= Brief =
What is needed is a word-for-word transcript of the listing, free of pictures.

= Supplied data =
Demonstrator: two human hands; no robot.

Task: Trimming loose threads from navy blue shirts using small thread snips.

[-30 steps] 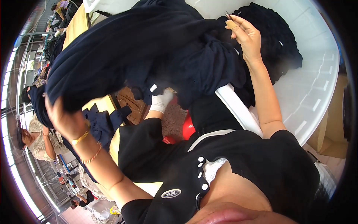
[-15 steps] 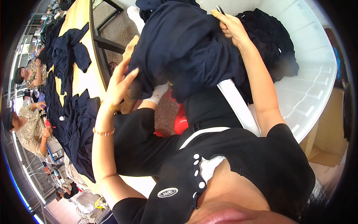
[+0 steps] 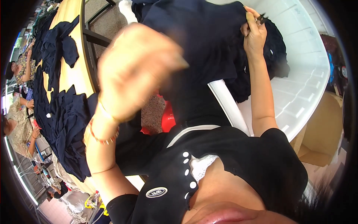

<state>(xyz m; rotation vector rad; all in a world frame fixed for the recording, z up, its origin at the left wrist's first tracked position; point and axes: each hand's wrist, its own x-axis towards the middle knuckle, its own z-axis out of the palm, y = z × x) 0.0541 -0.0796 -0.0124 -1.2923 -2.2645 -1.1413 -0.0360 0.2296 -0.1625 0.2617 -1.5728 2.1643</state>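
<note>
A navy cloth garment (image 3: 209, 41) is spread across my lap and up to the rim of the white bin. At its upper right corner, my right hand (image 3: 255, 39) pinches the cloth edge between thumb and fingers. A small dark pointed tool (image 3: 262, 18), like thread snips, sticks out of the same hand. My left hand (image 3: 136, 71) is raised in front of the garment, close to the camera and apart from the cloth. Motion blurs its fingers, so I cannot tell whether they hold anything.
More dark garments lie in the white plastic bin (image 3: 298, 100) on the right. Navy pieces (image 3: 69, 123) cover part of the wooden table (image 3: 71, 76) at left, where two people work. A red object (image 3: 168, 117) is below my lap, and a cardboard box (image 3: 322, 130) sits beyond the bin.
My left hand has risen from the garment's left side toward the camera and right. My right hand has moved right and slightly down, and the garment's upper edge has shifted right with it.
</note>
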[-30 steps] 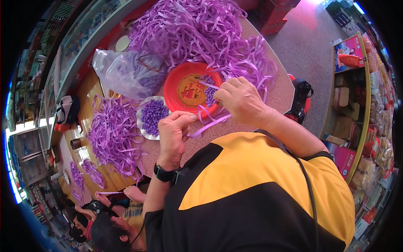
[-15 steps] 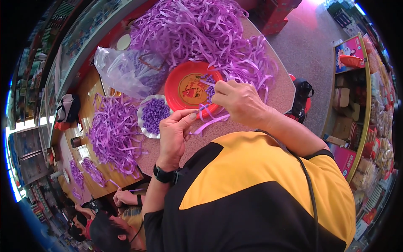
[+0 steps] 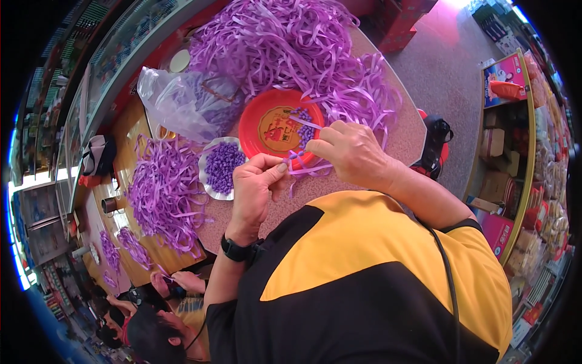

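Note:
My left hand (image 3: 256, 187) pinches a purple ribbon (image 3: 315, 170) between thumb and forefinger, just off the near rim of a red plate (image 3: 250, 124). A small purple piece sits on the ribbon at those fingertips. Closed over the plate's right rim, my right hand (image 3: 351, 148) has a strip of purple ribbon (image 3: 305, 122) at its fingertips. Small purple beads (image 3: 303, 114) lie in the plate's right part. Left of it, a white fluted dish (image 3: 209, 190) holds many more purple beads (image 3: 223, 168).
A big heap of purple ribbons (image 3: 279, 45) covers the far table; another heap (image 3: 160, 194) lies left. A clear plastic bag (image 3: 176, 103) stands between. At lower left a co-worker's hands (image 3: 185, 281) hold ribbon. A stocked shelf (image 3: 503, 151) is at right.
My right hand has shifted slightly right and down, its fingers still together. My left hand stays nearly in place. The ribbon between the hands hangs differently. The co-worker's hands have moved closer together.

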Tool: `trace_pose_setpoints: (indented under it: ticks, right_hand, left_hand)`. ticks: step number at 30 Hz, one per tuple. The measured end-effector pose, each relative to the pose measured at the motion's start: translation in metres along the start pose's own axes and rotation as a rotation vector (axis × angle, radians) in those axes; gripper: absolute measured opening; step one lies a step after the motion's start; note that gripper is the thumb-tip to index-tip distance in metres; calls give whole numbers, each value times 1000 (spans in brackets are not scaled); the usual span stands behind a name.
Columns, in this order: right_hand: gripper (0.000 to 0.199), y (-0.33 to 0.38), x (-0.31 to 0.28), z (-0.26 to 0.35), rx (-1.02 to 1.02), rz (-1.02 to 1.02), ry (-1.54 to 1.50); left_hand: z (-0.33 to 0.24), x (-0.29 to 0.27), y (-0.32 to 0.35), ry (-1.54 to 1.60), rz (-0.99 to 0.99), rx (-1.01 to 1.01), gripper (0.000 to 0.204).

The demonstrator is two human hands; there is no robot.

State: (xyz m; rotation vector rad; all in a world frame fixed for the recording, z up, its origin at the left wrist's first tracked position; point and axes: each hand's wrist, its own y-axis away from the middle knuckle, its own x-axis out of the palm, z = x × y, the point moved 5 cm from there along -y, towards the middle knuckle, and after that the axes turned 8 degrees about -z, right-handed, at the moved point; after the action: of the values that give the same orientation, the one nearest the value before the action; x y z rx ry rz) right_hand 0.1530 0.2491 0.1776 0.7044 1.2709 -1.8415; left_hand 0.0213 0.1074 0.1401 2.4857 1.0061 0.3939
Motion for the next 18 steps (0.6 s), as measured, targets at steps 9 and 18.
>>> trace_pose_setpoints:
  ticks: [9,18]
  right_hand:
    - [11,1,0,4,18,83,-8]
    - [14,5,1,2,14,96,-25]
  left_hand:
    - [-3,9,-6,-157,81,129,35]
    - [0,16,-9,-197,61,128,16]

= Solved exercise =
Demonstrator: two human hands; no robot.

Task: Trimming loose threads from navy blue shirts using small thread snips.

[-30 steps] 
[-15 steps] 
[+0 steps] 

<state>(xyz m; rotation vector rad; all in a world frame fixed for the recording, z up, its origin at the left wrist's first tracked position; point and axes: each hand's wrist, its own x-axis towards the middle knuckle, its own z-axis out of the palm, y = z × x) 0.0541 -0.0796 -0.0124 -1.2923 -2.2645 -1.1413 -0.0360 0.2296 -0.1625 0.2617 -1.5728 2.1643</state>
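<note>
A navy cloth garment (image 3: 209, 41) is spread across my lap and up to the rim of the white bin. At its upper right corner, my right hand (image 3: 255, 39) pinches the cloth edge between thumb and fingers. A small dark pointed tool (image 3: 262, 18), like thread snips, sticks out of the same hand. My left hand (image 3: 136, 71) is raised in front of the garment, close to the camera and apart from the cloth. Motion blurs its fingers, so I cannot tell whether they hold anything.
More dark garments lie in the white plastic bin (image 3: 298, 100) on the right. Navy pieces (image 3: 69, 123) cover part of the wooden table (image 3: 71, 76) at left, where two people work. A red object (image 3: 168, 117) is below my lap, and a cardboard box (image 3: 322, 130) sits beyond the bin.
My left hand has risen from the garment's left side toward the camera and right. My right hand has moved right and slightly down, and the garment's upper edge has shifted right with it.
</note>
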[-30 steps] 
[-15 steps] 
[+0 steps] 

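Note:
My left hand (image 3: 256, 187) pinches a purple ribbon (image 3: 315, 170) between thumb and forefinger, just off the near rim of a red plate (image 3: 250, 124). A small purple piece sits on the ribbon at those fingertips. Closed over the plate's right rim, my right hand (image 3: 351, 148) has a strip of purple ribbon (image 3: 305, 122) at its fingertips. Small purple beads (image 3: 303, 114) lie in the plate's right part. Left of it, a white fluted dish (image 3: 209, 190) holds many more purple beads (image 3: 223, 168).
A big heap of purple ribbons (image 3: 279, 45) covers the far table; another heap (image 3: 160, 194) lies left. A clear plastic bag (image 3: 176, 103) stands between. At lower left a co-worker's hands (image 3: 185, 281) hold ribbon. A stocked shelf (image 3: 503, 151) is at right.
My right hand has shifted slightly right and down, its fingers still together. My left hand stays nearly in place. The ribbon between the hands hangs differently. The co-worker's hands have moved closer together.
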
Tool: `trace_pose_setpoints: (indented under it: ticks, right_hand, left_hand)`. ticks: step number at 30 Hz, one per tuple. The measured end-effector pose, each relative to the pose measured at the motion's start: translation in metres along the start pose's own axes and rotation as a rotation vector (axis × angle, radians) in those axes; gripper: absolute measured opening; step one lies a step after the motion's start; note that gripper is the thumb-tip to index-tip distance in metres; calls give whole numbers, each value times 1000 (spans in brackets are not scaled); the usual span stands behind a name.
Columns, in this order: right_hand: gripper (0.000 to 0.199), y (-0.33 to 0.38), x (-0.31 to 0.28), z (-0.26 to 0.35), rx (-1.02 to 1.02), rz (-1.02 to 1.02), ry (-1.54 to 1.50); left_hand: z (-0.33 to 0.24), x (-0.29 to 0.27), y (-0.32 to 0.35), ry (-1.54 to 1.60), rz (-0.99 to 0.99), rx (-1.01 to 1.01), gripper (0.000 to 0.204).

The demonstrator is two human hands; there is no robot.

State: (xyz m; rotation vector rad; all in a world frame fixed for the recording, z up, its origin at the left wrist's first tracked position; point and axes: each hand's wrist, its own y-axis away from the middle knuckle, its own x-axis out of the palm, z = x × y, the point moved 5 cm from there along -y, towards the middle knuckle, and after that the axes turned 8 degrees about -z, right-handed, at the moved point; after the action: of the values that give the same orientation, the one nearest the value before the action; x y z rx ry rz) right_hand 0.1530 0.2491 0.1776 0.7044 1.2709 -1.8415; left_hand 0.0213 0.1074 0.1401 2.4857 1.0061 0.3939
Motion for the next 18 steps (0.6 s), as measured, targets at steps 9 and 18.
>>> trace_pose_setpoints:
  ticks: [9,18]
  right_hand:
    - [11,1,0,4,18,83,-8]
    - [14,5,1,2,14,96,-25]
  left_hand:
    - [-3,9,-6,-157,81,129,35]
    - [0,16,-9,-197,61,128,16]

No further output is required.